# Exercise aim:
Search the material below for the word "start". Copy every line where it is found.

# Data excerpt:
* * * * * * * * *
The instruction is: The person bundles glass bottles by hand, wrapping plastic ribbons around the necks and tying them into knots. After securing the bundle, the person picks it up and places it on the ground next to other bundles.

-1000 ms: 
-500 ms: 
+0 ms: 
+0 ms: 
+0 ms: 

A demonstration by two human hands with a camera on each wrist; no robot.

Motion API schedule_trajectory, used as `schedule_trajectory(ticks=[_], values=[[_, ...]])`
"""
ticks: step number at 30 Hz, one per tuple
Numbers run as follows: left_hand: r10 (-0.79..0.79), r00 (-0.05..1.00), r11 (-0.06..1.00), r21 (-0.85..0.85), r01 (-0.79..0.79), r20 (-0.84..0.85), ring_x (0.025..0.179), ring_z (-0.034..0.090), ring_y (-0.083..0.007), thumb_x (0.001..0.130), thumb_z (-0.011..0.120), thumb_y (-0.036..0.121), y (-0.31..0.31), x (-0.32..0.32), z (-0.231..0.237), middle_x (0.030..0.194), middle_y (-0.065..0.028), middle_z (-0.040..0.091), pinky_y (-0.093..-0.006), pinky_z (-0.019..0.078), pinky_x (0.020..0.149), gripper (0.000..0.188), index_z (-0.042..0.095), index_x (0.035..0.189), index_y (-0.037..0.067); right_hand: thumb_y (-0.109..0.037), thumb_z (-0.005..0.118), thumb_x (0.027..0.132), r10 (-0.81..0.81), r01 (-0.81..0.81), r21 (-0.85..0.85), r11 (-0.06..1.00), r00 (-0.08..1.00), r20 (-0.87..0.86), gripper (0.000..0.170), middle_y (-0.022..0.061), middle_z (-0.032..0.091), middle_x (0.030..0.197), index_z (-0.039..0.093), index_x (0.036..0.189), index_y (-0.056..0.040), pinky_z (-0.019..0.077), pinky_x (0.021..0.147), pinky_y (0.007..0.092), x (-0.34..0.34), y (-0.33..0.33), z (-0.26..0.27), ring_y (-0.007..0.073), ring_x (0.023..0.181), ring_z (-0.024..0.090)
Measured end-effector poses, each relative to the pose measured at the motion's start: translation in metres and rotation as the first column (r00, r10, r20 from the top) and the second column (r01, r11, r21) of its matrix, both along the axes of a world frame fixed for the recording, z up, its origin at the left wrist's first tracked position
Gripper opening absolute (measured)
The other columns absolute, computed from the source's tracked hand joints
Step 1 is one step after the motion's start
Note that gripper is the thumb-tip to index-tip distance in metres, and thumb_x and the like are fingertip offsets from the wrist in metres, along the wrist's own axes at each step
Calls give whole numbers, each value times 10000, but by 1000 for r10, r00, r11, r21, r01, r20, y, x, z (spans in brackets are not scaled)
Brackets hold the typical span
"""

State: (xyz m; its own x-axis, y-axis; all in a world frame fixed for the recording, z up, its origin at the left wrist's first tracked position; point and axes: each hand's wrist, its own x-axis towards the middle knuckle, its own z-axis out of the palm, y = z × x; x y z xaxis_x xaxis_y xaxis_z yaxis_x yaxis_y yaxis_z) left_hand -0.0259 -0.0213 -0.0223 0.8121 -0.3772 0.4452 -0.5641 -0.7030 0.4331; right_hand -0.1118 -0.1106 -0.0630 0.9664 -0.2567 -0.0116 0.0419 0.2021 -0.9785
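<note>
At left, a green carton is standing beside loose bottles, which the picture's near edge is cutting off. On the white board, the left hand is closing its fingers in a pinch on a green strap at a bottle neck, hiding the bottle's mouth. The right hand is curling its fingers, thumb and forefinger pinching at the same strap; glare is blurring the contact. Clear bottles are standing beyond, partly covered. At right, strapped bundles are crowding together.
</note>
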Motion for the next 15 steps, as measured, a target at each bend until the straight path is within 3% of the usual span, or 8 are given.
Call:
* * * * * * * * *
# Solution to this exercise:
Measured end-effector poses, each relative to the pose measured at the motion's start: translation in metres and rotation as the first column (r00, r10, r20 from the top) and the second column (r01, r11, r21) of its matrix, both along the axes of a world frame fixed for the recording, z up, its origin at the left wrist's first tracked position
Step 1 is one step after the motion's start

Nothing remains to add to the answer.